*ABOUT THIS TASK*: Check each line of the data, and copy those where "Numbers" appears.

*DATA EXTRACT*:
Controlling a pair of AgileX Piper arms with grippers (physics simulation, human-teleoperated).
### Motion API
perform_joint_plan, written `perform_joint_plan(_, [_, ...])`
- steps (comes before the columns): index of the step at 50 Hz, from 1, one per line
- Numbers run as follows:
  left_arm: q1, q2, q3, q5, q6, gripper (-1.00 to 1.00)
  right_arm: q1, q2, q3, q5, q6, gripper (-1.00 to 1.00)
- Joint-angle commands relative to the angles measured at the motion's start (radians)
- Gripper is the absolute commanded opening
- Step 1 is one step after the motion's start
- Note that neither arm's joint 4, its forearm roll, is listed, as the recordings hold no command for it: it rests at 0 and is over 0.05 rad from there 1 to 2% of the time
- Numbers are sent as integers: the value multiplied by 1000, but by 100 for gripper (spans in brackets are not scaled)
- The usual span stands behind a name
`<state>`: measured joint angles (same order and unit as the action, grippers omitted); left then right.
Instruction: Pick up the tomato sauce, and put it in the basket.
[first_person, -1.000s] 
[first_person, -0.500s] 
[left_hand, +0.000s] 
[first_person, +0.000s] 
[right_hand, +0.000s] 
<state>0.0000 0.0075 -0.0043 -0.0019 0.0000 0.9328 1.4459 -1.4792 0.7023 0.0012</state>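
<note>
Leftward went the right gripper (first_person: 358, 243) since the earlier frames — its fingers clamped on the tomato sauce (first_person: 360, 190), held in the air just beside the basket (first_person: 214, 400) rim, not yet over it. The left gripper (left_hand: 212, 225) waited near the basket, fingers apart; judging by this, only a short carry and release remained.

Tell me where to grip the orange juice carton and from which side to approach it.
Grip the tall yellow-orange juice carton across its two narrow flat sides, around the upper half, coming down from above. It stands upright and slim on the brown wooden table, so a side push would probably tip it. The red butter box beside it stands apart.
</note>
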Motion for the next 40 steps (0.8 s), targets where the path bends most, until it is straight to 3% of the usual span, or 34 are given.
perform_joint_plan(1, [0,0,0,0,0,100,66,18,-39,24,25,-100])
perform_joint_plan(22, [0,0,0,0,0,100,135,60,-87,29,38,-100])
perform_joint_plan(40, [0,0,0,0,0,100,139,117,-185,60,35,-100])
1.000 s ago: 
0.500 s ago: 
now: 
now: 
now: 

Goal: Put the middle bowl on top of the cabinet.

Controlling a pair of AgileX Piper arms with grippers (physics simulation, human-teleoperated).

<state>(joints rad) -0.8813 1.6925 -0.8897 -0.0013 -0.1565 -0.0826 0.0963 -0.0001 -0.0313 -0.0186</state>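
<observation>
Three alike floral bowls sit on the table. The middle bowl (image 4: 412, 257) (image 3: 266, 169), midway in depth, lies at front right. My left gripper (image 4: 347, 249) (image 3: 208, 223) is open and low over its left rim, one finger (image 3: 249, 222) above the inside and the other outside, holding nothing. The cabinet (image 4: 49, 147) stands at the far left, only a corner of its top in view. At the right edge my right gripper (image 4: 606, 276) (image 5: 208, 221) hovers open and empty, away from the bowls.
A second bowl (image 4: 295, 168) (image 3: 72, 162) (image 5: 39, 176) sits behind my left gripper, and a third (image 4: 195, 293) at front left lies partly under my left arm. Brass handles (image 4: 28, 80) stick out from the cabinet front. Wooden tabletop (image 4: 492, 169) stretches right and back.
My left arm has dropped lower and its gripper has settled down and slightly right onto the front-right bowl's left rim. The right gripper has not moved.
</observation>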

*WRITTEN RESPONSE*:
- Numbers run as follows:
- Numbers are sent as integers: the value multiplied by 1000, but by 100 for gripper (spans in brackets are not scaled)

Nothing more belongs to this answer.